5. according to 0.1ml/100g administration volume, rat skin lower injection 50% tetracol phenixin oil solution, 2 times weekly, continuous 8 weeks, after causing tetracol phenixin chronic hepatic injury animal model, be divided into 6 groups at random by body weight, be respectively the blank group, model group, three dosage groups (15 of silibinin positive controls (200mg/kg) and picrorhiza rhizome total glycoside extract, 30,60mg/kg), except that 10 of blank groups, other respectively organize 15, every day oral administration gavage once, blank and model group give the distilled water of equal capacity, successive administration is after one month, method is put to death animal to lose blood, get blood, separation of serum is measured cholesterol, triglyceride level, low-density lipoprotein, high-density lipoprotein (HDL), SGPT and SGOT.Other gets one of rats'liver lobus dexter, and 10% formalin solution is fixed, and carries out histopathologic examination.Measurement data is carried out statistical procedures with the t check among the result, and enumeration data is carried out statistical procedures with nonparametric technique, sees Table 5.

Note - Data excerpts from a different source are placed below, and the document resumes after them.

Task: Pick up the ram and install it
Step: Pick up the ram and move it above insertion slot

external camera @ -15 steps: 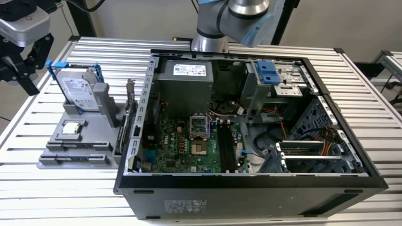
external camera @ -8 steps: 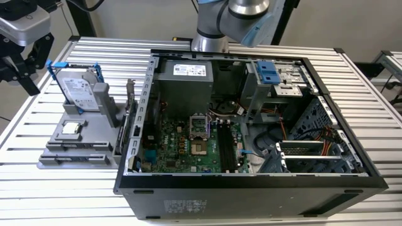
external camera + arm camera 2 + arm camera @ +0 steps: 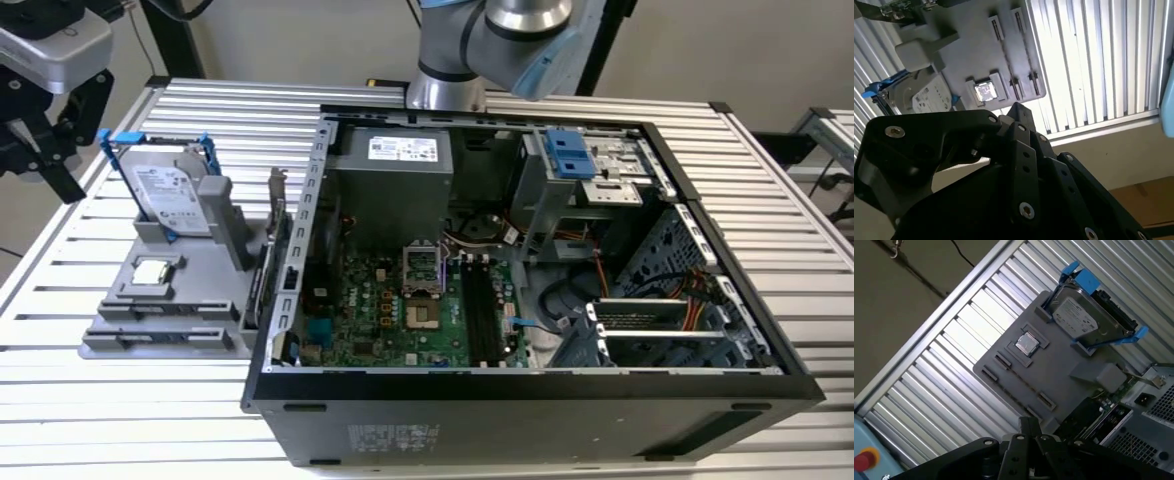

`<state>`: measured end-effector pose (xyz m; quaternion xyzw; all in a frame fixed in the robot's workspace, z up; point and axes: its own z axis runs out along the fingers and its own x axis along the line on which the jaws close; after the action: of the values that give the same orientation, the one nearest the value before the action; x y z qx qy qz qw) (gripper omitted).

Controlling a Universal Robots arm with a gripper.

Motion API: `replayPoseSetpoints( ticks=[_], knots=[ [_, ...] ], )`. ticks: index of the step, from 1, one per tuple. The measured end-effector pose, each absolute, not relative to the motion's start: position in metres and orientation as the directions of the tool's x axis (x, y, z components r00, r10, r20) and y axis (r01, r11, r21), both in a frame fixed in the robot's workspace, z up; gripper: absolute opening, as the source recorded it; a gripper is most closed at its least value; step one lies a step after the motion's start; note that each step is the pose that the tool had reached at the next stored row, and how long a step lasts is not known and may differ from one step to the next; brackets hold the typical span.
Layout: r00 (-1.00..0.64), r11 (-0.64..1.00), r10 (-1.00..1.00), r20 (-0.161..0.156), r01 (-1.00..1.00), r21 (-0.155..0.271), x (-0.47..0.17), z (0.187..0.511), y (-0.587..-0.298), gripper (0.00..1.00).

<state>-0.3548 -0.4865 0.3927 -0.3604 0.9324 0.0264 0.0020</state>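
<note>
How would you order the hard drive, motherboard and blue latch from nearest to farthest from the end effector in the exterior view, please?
1. Hard drive, on the grey tray beside the end effector.
2. Motherboard, inside the open case.
3. Blue latch, toward the exterior view's right.

Silver-grey jointed arm (image 3: 467,40), pale blue cap (image 3: 547,55), black screw-studded hand (image 3: 1006,120)

The holder (image 3: 147,338) sits at the exterior view's left of the case (image 3: 534,400), seemingly touching it.
</note>
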Motion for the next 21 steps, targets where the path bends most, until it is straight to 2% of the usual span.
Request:
replayPoseSetpoints(
  ticks=[21],
  knots=[
    [-0.508,0.507,-0.861,-0.029,-0.861,0.039,-0.3547,0.3928,-0.4865,0.00]
  ],
)
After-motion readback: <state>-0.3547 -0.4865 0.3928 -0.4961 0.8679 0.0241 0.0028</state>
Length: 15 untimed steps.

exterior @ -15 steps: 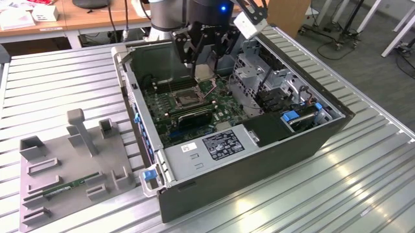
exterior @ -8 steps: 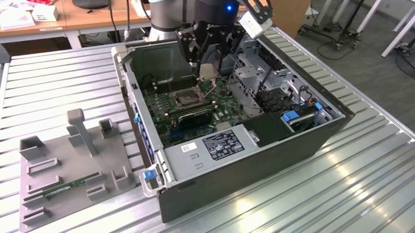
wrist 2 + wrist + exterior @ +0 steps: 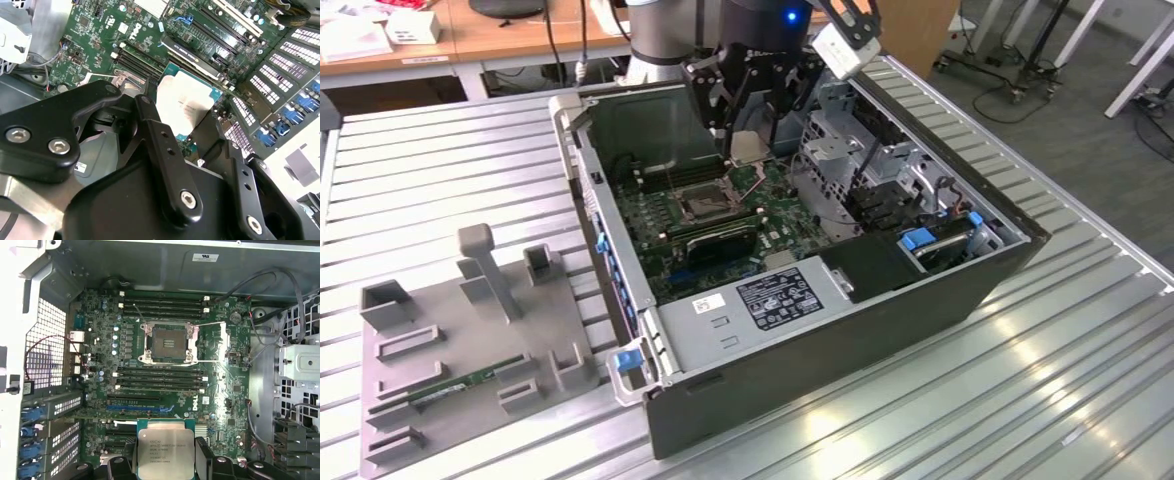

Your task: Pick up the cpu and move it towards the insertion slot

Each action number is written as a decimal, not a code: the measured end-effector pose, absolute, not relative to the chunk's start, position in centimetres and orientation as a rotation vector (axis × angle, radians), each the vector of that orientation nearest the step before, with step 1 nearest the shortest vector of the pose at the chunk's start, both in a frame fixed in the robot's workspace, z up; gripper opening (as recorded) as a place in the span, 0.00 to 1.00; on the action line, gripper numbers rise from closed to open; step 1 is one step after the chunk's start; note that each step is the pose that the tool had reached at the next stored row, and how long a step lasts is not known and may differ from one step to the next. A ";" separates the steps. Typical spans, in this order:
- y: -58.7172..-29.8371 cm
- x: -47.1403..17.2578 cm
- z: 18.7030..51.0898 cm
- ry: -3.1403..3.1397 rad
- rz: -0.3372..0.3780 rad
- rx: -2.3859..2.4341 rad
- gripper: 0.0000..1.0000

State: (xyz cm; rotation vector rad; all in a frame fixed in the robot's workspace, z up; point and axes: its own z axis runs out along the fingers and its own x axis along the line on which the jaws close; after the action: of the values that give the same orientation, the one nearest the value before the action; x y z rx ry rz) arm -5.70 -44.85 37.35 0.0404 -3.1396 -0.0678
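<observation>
While you watch the first wrist view, note that the cpu sits low in the middle of the frame, its silvery top facing the camera, pinched between the black fingers of the gripper, one on each of two opposite edges. The jaws are pressed against the chip, not spread free of it. You can see the same hold in the second wrist view, where the cpu shows in the centre of the frame beyond the dark finger links. The insertion slot lies above the chip in the first wrist view, near the frame's centre, its dark square middle bare inside the silver frame, with rows of black memory slots lying between it and the held chip. So the slot is well apart from the jaws, straight up-frame of them. In the exterior view the gripper hangs inside the open computer case at upper centre, with the insertion slot just below and left of it in the frame.
</observation>
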 end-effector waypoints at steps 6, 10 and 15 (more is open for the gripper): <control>-44.4 -5.6 37.1 -3.140 -0.068 0.041 0.54; -43.7 -5.6 36.8 -3.140 -0.068 0.040 0.54; -42.6 -5.5 36.4 -3.140 -0.068 0.040 0.54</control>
State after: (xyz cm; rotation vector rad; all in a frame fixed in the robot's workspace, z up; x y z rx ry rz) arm -5.46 -42.63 36.37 0.0405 -3.1396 -0.0678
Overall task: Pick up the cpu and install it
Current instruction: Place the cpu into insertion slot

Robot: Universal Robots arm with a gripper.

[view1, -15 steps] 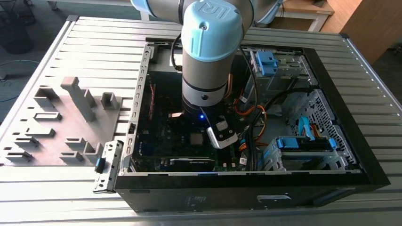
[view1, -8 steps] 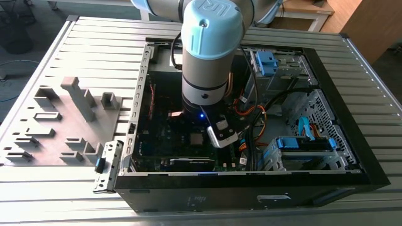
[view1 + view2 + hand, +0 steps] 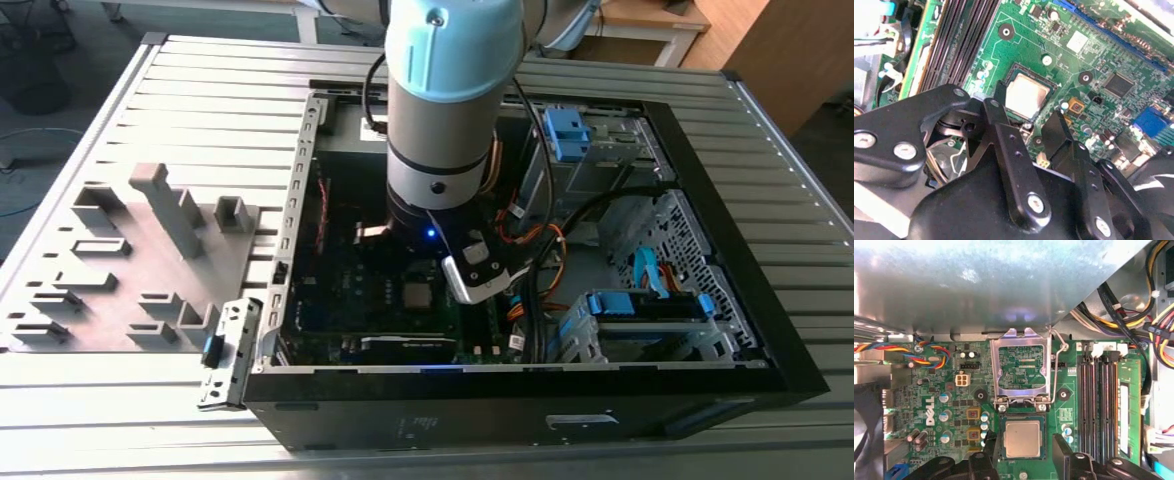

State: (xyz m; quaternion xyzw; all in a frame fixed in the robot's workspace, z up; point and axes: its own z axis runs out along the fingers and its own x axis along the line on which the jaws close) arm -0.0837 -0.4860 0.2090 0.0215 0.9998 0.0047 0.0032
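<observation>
Cpu lies in the socket mid-motherboard, seemingly flat. The jaws are spread wide, empty, either side. Any tilt risks socket damage when clamped.

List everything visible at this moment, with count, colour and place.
cpu: one, silver-grey, lying in its socket on the motherboard.
socket frame: one, metal, swung open beside the cpu.
motherboard: one, green, inside the computer case.
memory slots: several, black, alongside the socket.
fan cable: one bundle, multicoloured, at the board's edge.
computer case: one, black, lying open on the table.
fixture tray: one, grey, on the table at the exterior view's left of the case.
table: one, silver, slatted, under everything.
arm: one, grey and pale blue, reaching down into the case.
gripper: one, black, jaws open either side of the cpu.
</observation>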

Table 5 picrorhiza rhizome total glycoside extract is to the effect of rat chronic liver injury due to the tetracol phenixin
Group | Dosage mg/kg | Number of animals (only) | Cholesterol mmol/L | Triglyceride level mmol/L | Low-density lipoprotein mmol/L |
Blank model silibinin Rhizoma Picrorhizae total glucosides | - 200 15 30 60 | 10 10 10 10 10 10 | 1.47±0.26
** 0.91±0.33 1.32±0.15
** 1.49±0.23
** 1.38±0.23
** 1.48±.22
** | 0.61±0.13
** 0.39±0.10 0.59±0.11
** 0.54±0.12
** 0.47±0.06
* 0.55±0.09
** | 1.59±0.26
** 0.77±0.26 1.58±0.19
** 1.65±0.28
** 1.68±0.27
** 1.82±0.31
** |
(continuous table)
Group | Dosage mg/kg | Number of animals (only) | High-density lipoprotein (HDL) mmol/L | SGPT (U/L) | SGOT (U/L) |
Blank model silibinin Rhizoma Picrorhizae total glucosides | - 200 15 30 60 | 10 10 10 10 10 10 | 1.40±0.23 0.29±0.10 1.16±0.13
** 1.37±0.27
** 1.29±0.35
** 1.33±0.19
** | 9.42±3.19
** 118.88±31.0 21.26±4.06
** 23.11±7.17
** 22.41±4.75
** 21.35±6.25
** | 67.15±9.18
** 193.23±25.56 67.51±3.95
** 79.54±13.53
** 69.66±6.35
** 68.81±5.43
** |
Data are X ± SD (n=10) in notes 1. tables.
2. compare * P<0.05 with model group; * P<0.01.
Table 6 picrorhiza rhizome total glycoside extract is to the pathological examination (enumeration data) of rat chronic liver injury due to the tetracol phenixin
Group | Dosage mg/kg | Number of animals (only) | Spotty necrosis (individual/every liver slice) | Kitchen range shape necrosis (individual/every liver slice) | Hepatic cell fattydegeneration (rank) | Liver portal area fibrosis (rank) |
Blank model silibinin Rhizoma Picrorhizae total glucosides | - 200 15 30 60 | 10 10 10 10 10 10 | 0.0±0.0
** 193.8±10.7 10.0±1.9
** 59.6±2.2
** 39.1±3.0
** 8.5±1.4
** | 0.0±0.0
** 39.6±2.0 5.0±0.7
** 10.1±1.7
** 7.9±1.3
** 4.2±0.4
** | 0.0±0.0
** 2.8±0.4 0.8±0.4
* 1.0±0.5
* 1.3±0.5
* 0.5±0.5
** | 0.0±0.0
** 2.8±0.4 1.7±0.5
* 2.7±0.5 2.5±0.5 1.7±0.5
* |
Data are X ± SD (n=10) in notes 1. tables.
2. compare with model group,
*P<0.05;
*P<0.01.
The result shows, picrorhiza rhizome total glycoside extract provided by the invention have well protect the liver, the effect of cholagogic and removing jaundice, safe and effective, effect dosage is little.